Look below for the line containing "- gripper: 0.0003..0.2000"; from there through the line containing "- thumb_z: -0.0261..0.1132", both lines included, please set down each line exactly and nothing else.
:::
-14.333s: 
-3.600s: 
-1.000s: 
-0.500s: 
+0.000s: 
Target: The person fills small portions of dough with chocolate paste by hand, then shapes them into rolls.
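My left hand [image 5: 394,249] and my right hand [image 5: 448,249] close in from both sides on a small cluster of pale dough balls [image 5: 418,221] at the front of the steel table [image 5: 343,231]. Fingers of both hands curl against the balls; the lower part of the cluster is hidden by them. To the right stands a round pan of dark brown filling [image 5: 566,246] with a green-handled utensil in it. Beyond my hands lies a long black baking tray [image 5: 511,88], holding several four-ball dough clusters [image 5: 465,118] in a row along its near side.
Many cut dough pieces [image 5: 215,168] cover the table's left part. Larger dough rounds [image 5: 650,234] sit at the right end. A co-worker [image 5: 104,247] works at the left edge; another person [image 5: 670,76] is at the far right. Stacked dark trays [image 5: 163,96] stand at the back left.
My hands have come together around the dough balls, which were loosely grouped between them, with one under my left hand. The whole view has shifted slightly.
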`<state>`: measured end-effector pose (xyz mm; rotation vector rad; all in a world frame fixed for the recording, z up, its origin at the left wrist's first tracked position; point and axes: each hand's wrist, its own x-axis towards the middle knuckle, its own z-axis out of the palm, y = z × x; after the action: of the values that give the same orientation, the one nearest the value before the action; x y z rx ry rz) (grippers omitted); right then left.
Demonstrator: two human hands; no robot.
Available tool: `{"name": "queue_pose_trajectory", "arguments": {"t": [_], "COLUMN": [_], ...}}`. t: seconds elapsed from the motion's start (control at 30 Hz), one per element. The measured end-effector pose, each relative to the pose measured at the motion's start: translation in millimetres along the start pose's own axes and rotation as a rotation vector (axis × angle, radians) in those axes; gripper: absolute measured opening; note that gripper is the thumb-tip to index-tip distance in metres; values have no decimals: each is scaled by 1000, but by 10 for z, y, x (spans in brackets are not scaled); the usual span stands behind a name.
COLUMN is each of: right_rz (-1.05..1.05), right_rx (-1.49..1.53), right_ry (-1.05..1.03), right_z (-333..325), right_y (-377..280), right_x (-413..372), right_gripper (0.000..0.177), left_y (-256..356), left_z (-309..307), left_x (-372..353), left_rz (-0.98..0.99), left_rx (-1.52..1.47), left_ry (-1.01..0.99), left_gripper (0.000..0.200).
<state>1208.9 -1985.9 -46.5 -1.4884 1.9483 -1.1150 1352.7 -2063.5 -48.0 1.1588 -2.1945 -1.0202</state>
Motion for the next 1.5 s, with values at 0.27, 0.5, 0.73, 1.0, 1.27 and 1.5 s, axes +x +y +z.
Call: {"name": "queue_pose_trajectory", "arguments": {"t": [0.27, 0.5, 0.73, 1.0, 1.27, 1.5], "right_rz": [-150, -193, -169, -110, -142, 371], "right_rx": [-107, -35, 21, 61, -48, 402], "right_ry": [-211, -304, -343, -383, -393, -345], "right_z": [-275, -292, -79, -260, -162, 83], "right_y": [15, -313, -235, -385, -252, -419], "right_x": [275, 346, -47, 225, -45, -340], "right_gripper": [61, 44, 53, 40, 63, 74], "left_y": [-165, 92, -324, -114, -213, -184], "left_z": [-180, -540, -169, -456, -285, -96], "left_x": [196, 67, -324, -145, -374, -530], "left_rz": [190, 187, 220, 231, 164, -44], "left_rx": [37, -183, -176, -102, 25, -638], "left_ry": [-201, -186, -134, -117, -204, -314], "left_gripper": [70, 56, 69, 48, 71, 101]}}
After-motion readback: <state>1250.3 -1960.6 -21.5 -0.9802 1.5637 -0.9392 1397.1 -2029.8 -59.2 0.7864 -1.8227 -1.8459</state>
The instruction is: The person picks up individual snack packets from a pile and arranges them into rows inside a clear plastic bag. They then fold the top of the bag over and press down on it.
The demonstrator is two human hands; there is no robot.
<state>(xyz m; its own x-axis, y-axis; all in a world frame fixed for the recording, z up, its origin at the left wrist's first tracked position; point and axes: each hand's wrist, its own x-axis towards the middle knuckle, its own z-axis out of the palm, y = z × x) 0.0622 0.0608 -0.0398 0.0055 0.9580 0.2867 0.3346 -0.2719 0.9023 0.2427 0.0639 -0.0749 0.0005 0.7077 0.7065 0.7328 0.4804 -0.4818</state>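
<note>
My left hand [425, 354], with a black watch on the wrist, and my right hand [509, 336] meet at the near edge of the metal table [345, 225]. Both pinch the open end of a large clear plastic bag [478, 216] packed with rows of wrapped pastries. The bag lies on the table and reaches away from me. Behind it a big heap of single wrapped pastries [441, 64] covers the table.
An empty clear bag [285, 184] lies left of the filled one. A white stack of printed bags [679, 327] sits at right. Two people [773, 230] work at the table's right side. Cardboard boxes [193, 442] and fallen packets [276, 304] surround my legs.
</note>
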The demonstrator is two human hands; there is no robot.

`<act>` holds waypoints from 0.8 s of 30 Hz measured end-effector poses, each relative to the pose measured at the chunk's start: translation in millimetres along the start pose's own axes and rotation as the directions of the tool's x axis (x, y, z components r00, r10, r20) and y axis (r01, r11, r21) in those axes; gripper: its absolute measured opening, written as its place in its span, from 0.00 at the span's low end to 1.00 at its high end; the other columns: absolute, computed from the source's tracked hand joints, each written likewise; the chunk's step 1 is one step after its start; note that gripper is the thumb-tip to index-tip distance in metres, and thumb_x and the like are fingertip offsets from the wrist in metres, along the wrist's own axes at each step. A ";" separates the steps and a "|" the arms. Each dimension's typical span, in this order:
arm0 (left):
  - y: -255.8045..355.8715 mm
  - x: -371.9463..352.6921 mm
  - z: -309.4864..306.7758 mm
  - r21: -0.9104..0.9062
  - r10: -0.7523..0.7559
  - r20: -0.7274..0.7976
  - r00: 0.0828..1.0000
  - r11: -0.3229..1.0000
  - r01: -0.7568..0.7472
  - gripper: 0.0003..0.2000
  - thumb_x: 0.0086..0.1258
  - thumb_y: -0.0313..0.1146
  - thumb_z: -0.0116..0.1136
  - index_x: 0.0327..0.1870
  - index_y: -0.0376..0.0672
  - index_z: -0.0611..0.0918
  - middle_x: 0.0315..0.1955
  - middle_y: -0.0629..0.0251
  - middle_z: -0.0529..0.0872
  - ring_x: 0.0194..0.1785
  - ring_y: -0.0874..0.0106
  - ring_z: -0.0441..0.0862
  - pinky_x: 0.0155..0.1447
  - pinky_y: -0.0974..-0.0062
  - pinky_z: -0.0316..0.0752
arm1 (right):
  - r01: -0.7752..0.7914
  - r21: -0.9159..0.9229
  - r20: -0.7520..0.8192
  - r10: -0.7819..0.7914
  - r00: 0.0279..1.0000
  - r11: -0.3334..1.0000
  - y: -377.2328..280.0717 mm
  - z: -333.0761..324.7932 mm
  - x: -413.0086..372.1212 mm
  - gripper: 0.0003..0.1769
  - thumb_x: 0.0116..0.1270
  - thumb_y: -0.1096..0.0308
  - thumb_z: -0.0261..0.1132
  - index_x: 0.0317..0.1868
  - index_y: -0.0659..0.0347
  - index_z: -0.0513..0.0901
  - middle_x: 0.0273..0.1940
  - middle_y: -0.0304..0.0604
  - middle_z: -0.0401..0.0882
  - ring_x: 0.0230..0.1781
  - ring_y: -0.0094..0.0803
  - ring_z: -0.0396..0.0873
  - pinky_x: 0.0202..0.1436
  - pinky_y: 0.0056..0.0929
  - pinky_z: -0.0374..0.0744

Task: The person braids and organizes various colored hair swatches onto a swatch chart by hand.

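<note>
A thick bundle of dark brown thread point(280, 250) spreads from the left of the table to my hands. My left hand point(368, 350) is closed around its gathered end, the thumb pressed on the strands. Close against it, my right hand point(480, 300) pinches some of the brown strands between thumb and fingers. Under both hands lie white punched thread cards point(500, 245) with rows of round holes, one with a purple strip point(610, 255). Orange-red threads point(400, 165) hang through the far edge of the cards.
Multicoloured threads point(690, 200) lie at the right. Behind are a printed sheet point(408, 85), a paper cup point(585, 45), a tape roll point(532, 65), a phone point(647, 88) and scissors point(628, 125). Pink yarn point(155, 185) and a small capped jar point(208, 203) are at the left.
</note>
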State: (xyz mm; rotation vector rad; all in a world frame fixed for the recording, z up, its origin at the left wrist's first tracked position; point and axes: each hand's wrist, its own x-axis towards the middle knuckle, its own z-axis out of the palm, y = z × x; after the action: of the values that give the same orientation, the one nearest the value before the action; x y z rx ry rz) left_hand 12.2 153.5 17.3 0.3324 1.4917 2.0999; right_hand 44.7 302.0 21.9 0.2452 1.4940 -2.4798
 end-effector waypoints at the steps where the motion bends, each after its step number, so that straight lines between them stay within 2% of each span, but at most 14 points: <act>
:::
* _Answer to this problem_
  - gripper: 0.0003..0.2000
  - thumb_x: 0.0086..0.1258
  - thumb_y: -0.0313..0.1146
  - thumb_z: -0.0116..0.1136
  - index_x: 0.0327..0.1870
  - index_y: -0.0376..0.0672
  - index_z: -0.0611..0.0918
  - middle_x: 0.0315..0.1955
  - middle_y: -0.0629..0.0251
  - middle_z: -0.0529..0.0872
  - ring_x: 0.0194..0.1785
  - ring_y: -0.0874..0.0106
  - ring_z: -0.0441..0.0862
  - pinky_x: 0.0155..0.1447
  - pinky_y: -0.0974..-0.0062
  - pinky_z: -0.0316..0.0752
arm1 (right):
  - r01: -0.7752..0.7914
  - r21: -0.9159..0.9229
  - r20: -0.7520..0.8192
  - r10: -0.7819..0.7914
  - r00: 0.0279..1.0000
  - r11: -0.3334..1.0000
  - y: -377.2328..280.0717 mm
  - z: -333.0761..324.7932 mm
  - x: -413.0086..372.1212 mm
  - gripper: 0.0003..0.1769
  - thumb_x: 0.0116..0.1270
  - thumb_y: -0.1096..0.0308
  - thumb_z: -0.0261..0.1132

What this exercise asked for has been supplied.